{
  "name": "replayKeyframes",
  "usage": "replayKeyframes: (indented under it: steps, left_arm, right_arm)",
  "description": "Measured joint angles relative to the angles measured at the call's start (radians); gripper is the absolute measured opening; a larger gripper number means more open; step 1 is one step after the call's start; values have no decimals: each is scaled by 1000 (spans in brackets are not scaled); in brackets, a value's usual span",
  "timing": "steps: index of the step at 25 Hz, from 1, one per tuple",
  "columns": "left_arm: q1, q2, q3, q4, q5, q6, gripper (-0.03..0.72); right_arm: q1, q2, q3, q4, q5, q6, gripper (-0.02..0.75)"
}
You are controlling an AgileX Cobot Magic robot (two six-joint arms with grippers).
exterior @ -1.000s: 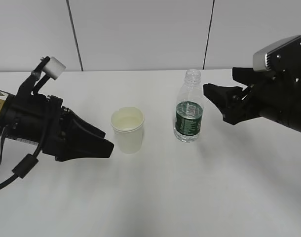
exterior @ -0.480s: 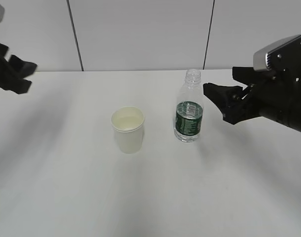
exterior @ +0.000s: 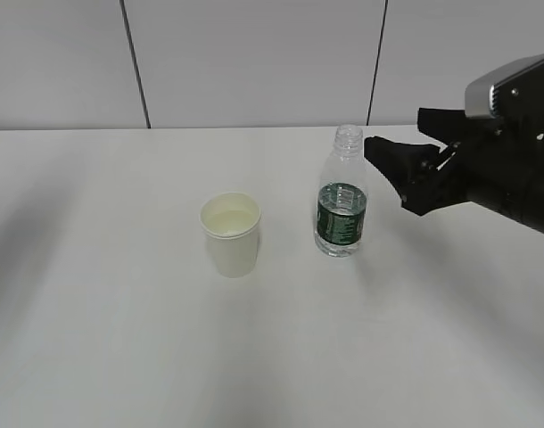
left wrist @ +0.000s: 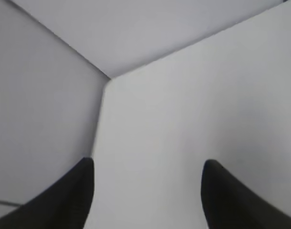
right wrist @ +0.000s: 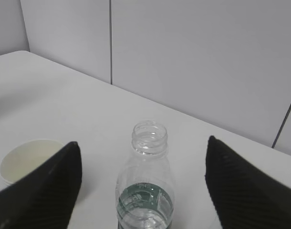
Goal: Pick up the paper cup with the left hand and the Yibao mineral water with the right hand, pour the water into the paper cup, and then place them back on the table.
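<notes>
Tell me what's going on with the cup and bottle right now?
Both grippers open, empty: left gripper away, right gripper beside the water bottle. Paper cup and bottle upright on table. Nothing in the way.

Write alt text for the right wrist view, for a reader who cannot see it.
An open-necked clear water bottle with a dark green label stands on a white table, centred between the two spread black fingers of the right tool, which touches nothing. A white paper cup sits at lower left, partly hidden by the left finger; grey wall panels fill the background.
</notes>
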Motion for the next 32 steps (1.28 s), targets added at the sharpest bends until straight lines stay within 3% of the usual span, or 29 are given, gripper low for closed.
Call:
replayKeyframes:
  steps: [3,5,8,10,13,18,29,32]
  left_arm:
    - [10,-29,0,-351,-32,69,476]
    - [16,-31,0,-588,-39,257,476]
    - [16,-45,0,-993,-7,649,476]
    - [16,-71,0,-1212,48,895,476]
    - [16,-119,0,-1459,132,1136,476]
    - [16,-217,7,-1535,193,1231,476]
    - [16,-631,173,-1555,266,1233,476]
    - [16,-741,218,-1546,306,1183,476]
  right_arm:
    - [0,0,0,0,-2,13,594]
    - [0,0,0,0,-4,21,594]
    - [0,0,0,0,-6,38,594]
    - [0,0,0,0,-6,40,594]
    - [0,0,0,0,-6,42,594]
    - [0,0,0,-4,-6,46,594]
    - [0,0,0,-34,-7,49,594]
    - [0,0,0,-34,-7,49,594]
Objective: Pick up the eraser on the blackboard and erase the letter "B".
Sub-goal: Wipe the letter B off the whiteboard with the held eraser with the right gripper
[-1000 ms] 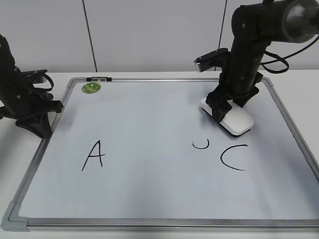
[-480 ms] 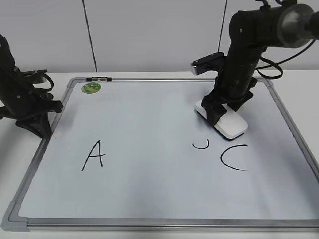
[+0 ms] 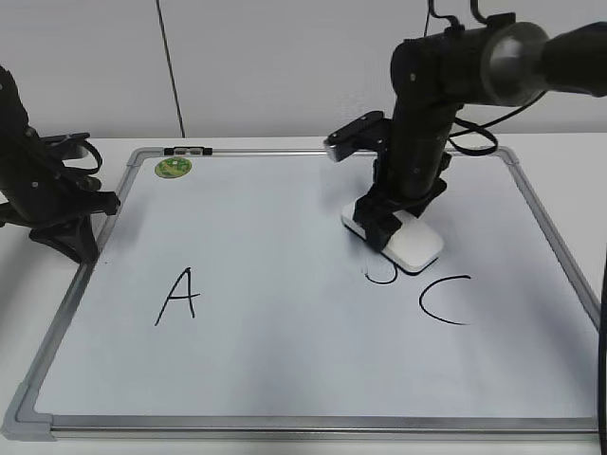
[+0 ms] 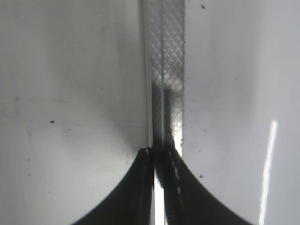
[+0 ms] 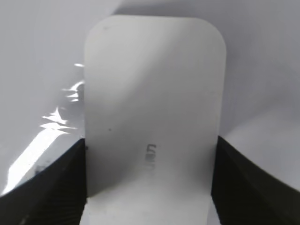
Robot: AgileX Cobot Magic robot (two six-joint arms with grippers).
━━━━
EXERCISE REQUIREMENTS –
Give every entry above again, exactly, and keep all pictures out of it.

ANSWER SPACE –
{
  "name": "replayKeyframes",
  "usage": "replayKeyframes: (indented under it: steps, left_arm, right_arm)",
  "description": "Measured joint angles relative to the angles measured at the call's start (radians); gripper is the absolute measured opening; a larger gripper number means more open; step 1 is one step after the call's start; values have no decimals: each is scaled by 1000 (spans in brackets are not scaled); in brackets, a value's usual span",
  "timing": "steps: index of the step at 25 Hz, from 1, one per tuple",
  "columns": "left_arm: q1, q2, q3, q4, q5, q6, gripper (-0.03..0.72); right_arm: q1, q2, q3, q4, q5, q6, gripper (-0.02..0.75)"
}
You are controlling an AgileX Cobot Magic robot (two six-joint arms with grippers).
exterior @ -1.000s: 
exterior @ -0.480s: 
exterior @ +0.000s: 
left wrist @ +0.000s: 
right wrist @ +0.000s: 
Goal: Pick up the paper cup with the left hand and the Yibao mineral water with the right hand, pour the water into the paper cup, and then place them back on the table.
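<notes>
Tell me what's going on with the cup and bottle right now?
Both grippers open, empty: left gripper away, right gripper beside the water bottle. Paper cup and bottle upright on table. Nothing in the way.

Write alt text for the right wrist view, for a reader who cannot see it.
An open-necked clear water bottle with a dark green label stands on a white table, centred between the two spread black fingers of the right tool, which touches nothing. A white paper cup sits at lower left, partly hidden by the left finger; grey wall panels fill the background.
</notes>
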Motion for the next 32 steps (1.28 s), targets added at the sharpest bends until straight lines stay within 3% of the usual span, or 29 are given, gripper low for closed.
Call:
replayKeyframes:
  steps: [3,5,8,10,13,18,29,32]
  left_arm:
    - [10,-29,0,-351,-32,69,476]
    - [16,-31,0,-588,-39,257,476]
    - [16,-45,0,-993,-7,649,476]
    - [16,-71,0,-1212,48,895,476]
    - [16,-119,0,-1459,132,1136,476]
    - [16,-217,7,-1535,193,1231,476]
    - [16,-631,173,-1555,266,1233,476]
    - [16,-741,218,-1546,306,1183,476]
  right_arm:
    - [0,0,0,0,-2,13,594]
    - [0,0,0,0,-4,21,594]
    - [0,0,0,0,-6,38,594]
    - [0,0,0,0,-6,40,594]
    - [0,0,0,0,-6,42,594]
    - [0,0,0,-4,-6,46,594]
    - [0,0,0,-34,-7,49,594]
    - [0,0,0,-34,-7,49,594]
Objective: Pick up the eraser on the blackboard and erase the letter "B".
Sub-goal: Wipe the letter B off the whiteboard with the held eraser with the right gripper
[-1000 ms] 
[-480 ms] 
[+0 ms] 
[+0 ms] 
[+0 ms] 
Robot: AgileX Cobot Magic robot (two six-joint arms with grippers).

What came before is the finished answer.